We do the same exercice based on the median trip duration and quickly realize whole of the longer trip duration have pick-up coordinates outside Manhattan. Some of them even show pick cooredinates outside the state of New York.

In [60]:
#To center map, take mean value of coordinates
stamen02 = folium.Map(location=[40.75092, -73.97349], tiles='Stamen Toner',
                    zoom_start=8)

In [61]:
feature_group = folium.FeatureGroup("cluster top coord")



for i in range(50):
    feature_group.add_child(folium.CircleMarker(location=[np.round(a.pickup_latitude[i],2)
                                                ,np.round(a.pickup_longitude[i],2)], 
                                                radius= a.trip_duration[i]/1000,           
                                                popup=a.pickup_coord[i]))

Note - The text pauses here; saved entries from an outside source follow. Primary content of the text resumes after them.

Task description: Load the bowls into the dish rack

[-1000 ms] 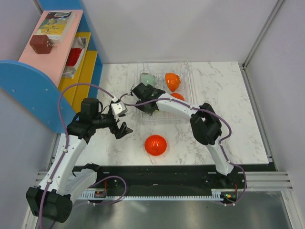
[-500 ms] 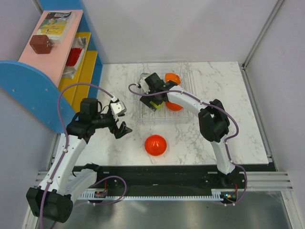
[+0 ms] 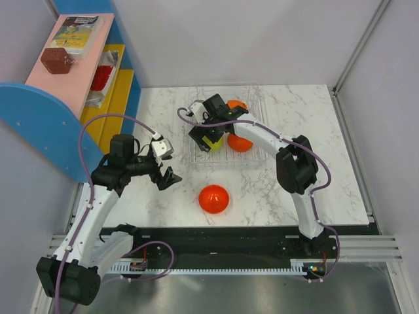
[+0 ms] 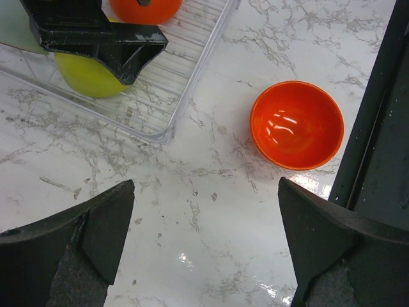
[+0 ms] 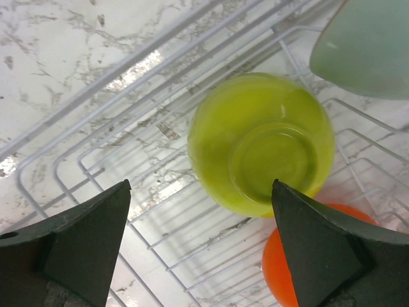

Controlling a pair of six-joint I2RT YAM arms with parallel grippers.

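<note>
The wire dish rack stands at the back middle of the table. In it lie a yellow-green bowl upside down, a pale green bowl and two orange bowls. My right gripper is open and empty just above the rack, beside the yellow-green bowl. Another orange bowl sits upright on the table near the front. My left gripper is open and empty over bare marble, left of that bowl.
A blue, yellow and pink shelf unit with packets stands at the far left. The rack's near corner is close to my left gripper. Grey walls close the back and sides.
My right gripper has moved farther in over the rack, and the yellow-green bowl now lies there free of the jaws. The left arm has not moved.
</note>
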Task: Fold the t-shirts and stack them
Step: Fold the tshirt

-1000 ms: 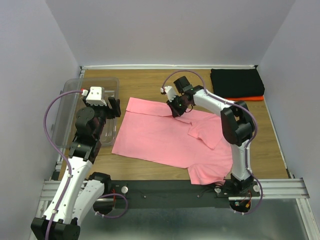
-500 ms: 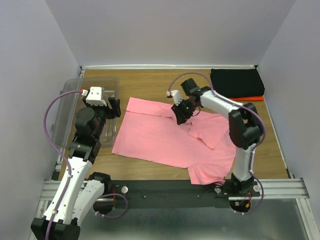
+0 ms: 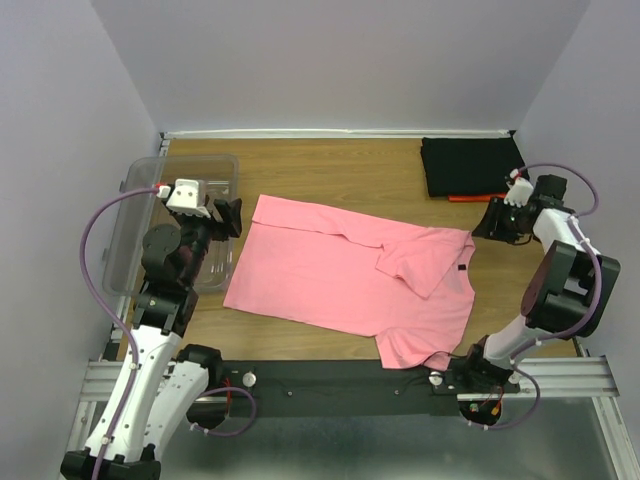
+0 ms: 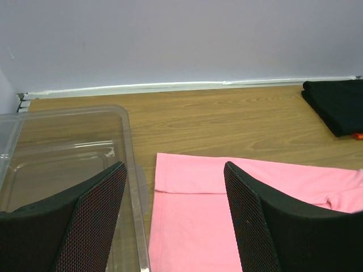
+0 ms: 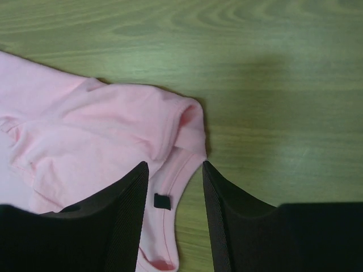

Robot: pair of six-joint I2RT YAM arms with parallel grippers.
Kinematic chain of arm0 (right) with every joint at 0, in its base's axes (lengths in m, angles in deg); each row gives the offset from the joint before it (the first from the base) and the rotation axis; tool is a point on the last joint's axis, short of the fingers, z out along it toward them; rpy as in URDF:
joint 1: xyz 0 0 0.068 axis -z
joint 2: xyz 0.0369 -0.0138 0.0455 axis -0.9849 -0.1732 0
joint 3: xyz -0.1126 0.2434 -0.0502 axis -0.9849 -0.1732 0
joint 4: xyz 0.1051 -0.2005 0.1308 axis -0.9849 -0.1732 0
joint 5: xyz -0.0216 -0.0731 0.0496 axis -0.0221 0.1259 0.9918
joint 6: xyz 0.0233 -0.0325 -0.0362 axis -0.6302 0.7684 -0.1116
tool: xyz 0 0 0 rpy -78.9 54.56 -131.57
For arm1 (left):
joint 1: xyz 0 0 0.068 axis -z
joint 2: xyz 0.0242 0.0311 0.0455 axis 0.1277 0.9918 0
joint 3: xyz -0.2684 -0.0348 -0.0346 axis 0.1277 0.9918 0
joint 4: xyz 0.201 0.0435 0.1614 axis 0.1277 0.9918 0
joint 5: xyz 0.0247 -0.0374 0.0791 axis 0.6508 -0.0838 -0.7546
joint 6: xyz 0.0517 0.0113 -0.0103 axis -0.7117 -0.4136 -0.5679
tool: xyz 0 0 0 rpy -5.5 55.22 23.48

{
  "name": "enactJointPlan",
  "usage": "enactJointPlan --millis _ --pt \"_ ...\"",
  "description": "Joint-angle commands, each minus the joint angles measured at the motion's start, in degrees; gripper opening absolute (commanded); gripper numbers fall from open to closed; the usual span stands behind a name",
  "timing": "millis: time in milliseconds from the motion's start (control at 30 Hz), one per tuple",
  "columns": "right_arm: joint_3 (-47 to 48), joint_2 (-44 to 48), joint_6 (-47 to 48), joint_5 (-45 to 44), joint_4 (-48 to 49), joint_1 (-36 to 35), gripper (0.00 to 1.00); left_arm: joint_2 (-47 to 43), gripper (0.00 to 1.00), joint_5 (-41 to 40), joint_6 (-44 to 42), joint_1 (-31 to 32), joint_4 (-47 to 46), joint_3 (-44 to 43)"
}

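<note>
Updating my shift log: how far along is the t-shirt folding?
Done: the folded black t-shirt lies on the orange-red t-shirt in the far right corner. In hand: the bright pink t-shirt lies spread, one sleeve folded in, the open right gripper over its collar, holding nothing. Left: finish folding it, stack it.

Right gripper (image 5: pixel 174 175) at 6 o'clock, jaws parted. Pink t-shirt (image 5: pixel 85 141) spreads from center out to 8 o'clock, its neckline and small black tag (image 5: pixel 162 201) showing in the gap between the jaws. Bare wood table (image 5: pixel 272 85) from 12 to 4 o'clock.
</note>
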Motion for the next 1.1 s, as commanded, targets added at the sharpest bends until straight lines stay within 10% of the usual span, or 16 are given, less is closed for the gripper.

stamen02.add_child(feature_group)


In [62]:
del a, b

Here is an attempt to find relationship among coordinates using a chord diagram.  An interesting fact is that the two top coordinates come particular strong out of that diagram. Most of the fares happen within the limit of Manhattan borough.

In [63]:
chord_source = pd.pivot_table(train_df.ix[:,['pickup_coord','dropoff_coord','vendor_id']],index=['pickup_coord','dropoff_coord'],aggfunc=np.sum)

In [64]:
chord_source =  chord_source.reset_index()
chord_source.rename(columns={'vendor_id':'link_count'},inplace =True)
chord_source = chord_source[chord_source.link_count >0]
chord_source =chord_source[chord_source.pickup_coord != chord_source.dropoff_coord]
chord_source =chord_source.sort_values(['link_count',], ascending=[False,])

In [65]:
from bokeh.charts import  Chord
from bokeh.charts import output_file,show

In [66]:
chord_from_df = Chord(chord_source.iloc[:200,:], source="pickup_coord", target="dropoff_coord", value="link_count")
output_file('chord-diagram-bokeh.html', mode="inline")
show(chord_from_df)

In [67]:
from IPython.core.display import HTML

In [68]:
#HTML('chord-diagram-bokeh.html') 
#Not possible to display within kernell limitation. Must be reproduced locally

In [69]:
del chord_from_df, chord_source